Adjusted earnings before interest, taxes, depreciation and amortization (EBITDA) rose to 256 million euros, from 217 million euros a year earlier.
The figures were adjusted to account for Takeaway’s $7.8 billion takeover of Britain’s Just Eat in April 2020, as if it had owned the company in both years.
Groen said order growth would continue even as pandemic-driven deliveries eased in various markets over the course of 2021. But the company did not issue an earnings outlook, saying it intended to sacrifice profitability to win market share.

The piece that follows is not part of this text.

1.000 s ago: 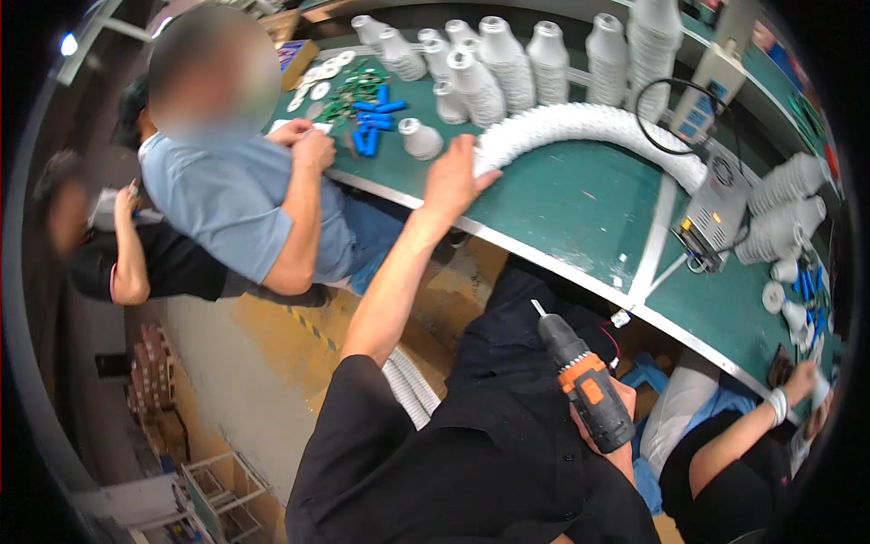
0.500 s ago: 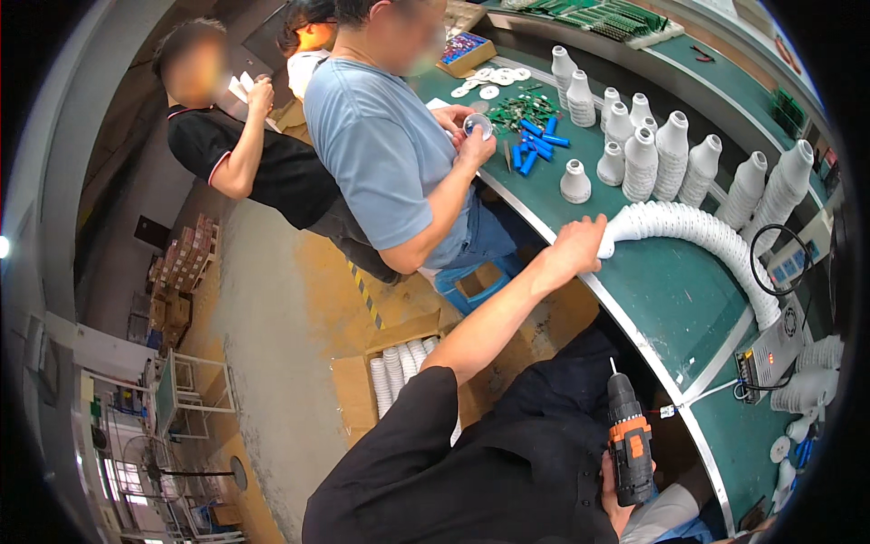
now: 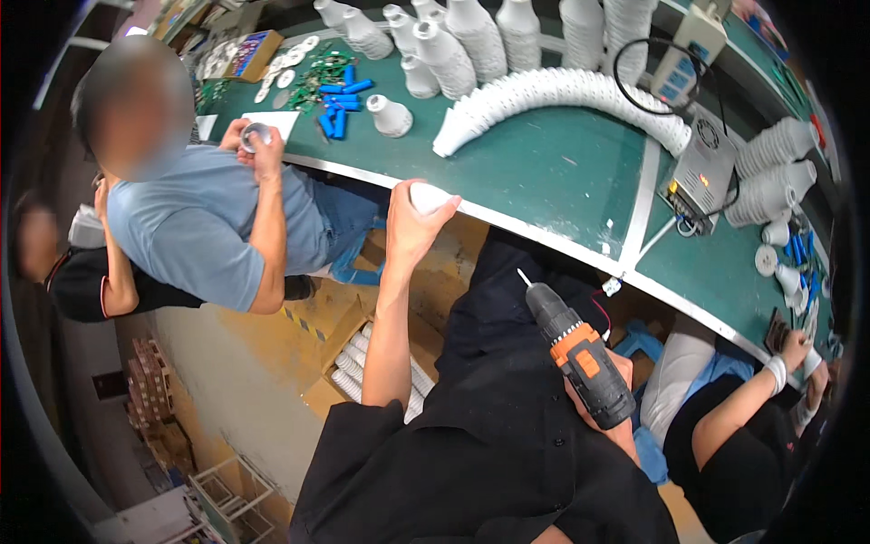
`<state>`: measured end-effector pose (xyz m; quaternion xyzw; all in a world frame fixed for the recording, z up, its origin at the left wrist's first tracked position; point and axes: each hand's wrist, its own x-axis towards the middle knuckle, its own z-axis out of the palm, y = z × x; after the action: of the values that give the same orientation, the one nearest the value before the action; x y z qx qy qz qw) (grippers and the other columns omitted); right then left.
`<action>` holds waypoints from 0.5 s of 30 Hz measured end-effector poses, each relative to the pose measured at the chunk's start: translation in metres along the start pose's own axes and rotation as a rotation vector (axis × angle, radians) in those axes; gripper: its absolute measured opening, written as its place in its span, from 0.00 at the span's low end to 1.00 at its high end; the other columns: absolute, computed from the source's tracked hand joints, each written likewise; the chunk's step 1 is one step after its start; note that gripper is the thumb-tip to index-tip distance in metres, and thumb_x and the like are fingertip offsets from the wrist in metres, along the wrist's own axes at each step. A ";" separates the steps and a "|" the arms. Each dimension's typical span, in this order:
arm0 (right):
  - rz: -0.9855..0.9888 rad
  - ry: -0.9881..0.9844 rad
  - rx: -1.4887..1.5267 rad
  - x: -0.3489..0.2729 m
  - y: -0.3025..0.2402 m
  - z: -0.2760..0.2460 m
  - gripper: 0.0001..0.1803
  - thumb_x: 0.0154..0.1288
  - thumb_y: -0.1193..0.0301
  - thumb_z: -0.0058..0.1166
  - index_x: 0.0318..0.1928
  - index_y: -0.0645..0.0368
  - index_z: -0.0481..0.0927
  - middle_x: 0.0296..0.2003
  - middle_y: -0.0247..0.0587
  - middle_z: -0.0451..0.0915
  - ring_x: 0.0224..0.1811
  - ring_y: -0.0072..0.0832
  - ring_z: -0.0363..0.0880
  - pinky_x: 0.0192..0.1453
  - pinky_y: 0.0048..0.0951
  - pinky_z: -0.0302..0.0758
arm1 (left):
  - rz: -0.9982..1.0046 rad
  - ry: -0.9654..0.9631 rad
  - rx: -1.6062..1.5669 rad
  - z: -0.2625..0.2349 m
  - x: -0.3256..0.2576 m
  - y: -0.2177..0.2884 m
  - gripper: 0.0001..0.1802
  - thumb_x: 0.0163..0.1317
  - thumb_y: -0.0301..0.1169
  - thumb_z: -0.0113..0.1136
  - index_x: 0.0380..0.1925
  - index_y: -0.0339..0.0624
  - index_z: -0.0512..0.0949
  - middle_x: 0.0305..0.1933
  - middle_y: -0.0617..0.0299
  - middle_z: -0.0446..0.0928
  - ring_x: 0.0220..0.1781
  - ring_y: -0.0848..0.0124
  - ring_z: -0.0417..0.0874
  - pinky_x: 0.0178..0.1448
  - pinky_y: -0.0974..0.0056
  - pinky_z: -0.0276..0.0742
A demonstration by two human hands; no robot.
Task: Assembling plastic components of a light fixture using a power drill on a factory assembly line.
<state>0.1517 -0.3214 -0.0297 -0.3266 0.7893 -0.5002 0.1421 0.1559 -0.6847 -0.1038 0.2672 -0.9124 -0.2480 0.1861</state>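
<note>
My left hand (image 3: 410,228) is closed around a white plastic lamp housing (image 3: 430,197) at the front edge of the green workbench (image 3: 544,172). Fingers and palm hide part of the housing. Just beyond lies a long, curved stack of nested white housings (image 3: 562,89), apart from my hand. In front of my body, my right hand (image 3: 618,370) grips a black and orange cordless drill (image 3: 580,358), whose thin bit points up and to the left. One lone white housing (image 3: 391,118) stands on the bench to the left of the curved stack.
Upright stacks of housings (image 3: 521,36) line the back. Blue cylinders (image 3: 343,104) and green circuit boards (image 3: 331,72) lie at left. A metal power supply (image 3: 702,168) sits at right. A carton of white stacks (image 3: 349,363) is below. Co-workers work on both sides.
My left hand has drawn back from the end of the curved stack with a single housing in it. The drill appears further left and higher; the view has turned right.
</note>
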 end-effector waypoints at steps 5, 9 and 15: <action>0.126 -0.003 0.032 -0.003 -0.002 -0.007 0.11 0.48 0.81 0.64 0.36 0.61 0.81 0.28 0.44 0.79 0.29 0.44 0.83 0.34 0.33 0.78 | -0.479 -0.275 -1.441 0.024 -0.055 0.054 0.25 0.67 0.48 0.62 0.51 0.40 0.70 0.39 0.53 0.79 0.25 0.70 0.79 0.28 0.71 0.74; 0.034 -0.043 0.081 -0.002 0.006 -0.009 0.12 0.48 0.79 0.65 0.36 0.64 0.81 0.28 0.43 0.79 0.28 0.40 0.82 0.32 0.32 0.77 | -0.651 -0.325 -1.801 0.033 -0.062 0.084 0.39 0.70 0.64 0.42 0.53 0.34 0.74 0.33 0.56 0.77 0.23 0.70 0.74 0.26 0.67 0.67; 0.001 -0.059 0.074 -0.004 0.008 -0.011 0.12 0.48 0.77 0.66 0.35 0.67 0.79 0.26 0.43 0.76 0.25 0.38 0.79 0.28 0.31 0.73 | -0.735 -0.020 -1.709 0.048 -0.066 0.113 0.35 0.69 0.58 0.51 0.54 0.33 0.74 0.35 0.57 0.77 0.31 0.70 0.75 0.34 0.65 0.71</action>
<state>0.1455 -0.3085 -0.0321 -0.3353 0.7659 -0.5190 0.1778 0.1412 -0.5467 -0.0938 0.3095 -0.2798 -0.8814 0.2217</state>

The company reported a net loss of 151 million euros for 2020, widening from 103.1 million euros in 2019.
Last year Takeaway also agreed to buy U.S. peer Grubhub in a $7.3 billion deal that would make it the largest food delivery company outside China.
It reiterated on Wednesday that deal is set to close in the first half of 2021, pending approval from Grubhub shareholders.
Shares in Takeaway rose 2.6% to 82.16 by 0825 GMT, but below the nearly 100 euros they traded for in June when it announced the all-share offer for Grubhub.
Takeaway said it had rejected a 2.3 billion euro offer for its 33% stake in iFood of Brazil, which is majority owned by tech giant Prosus. It did not name the bidder.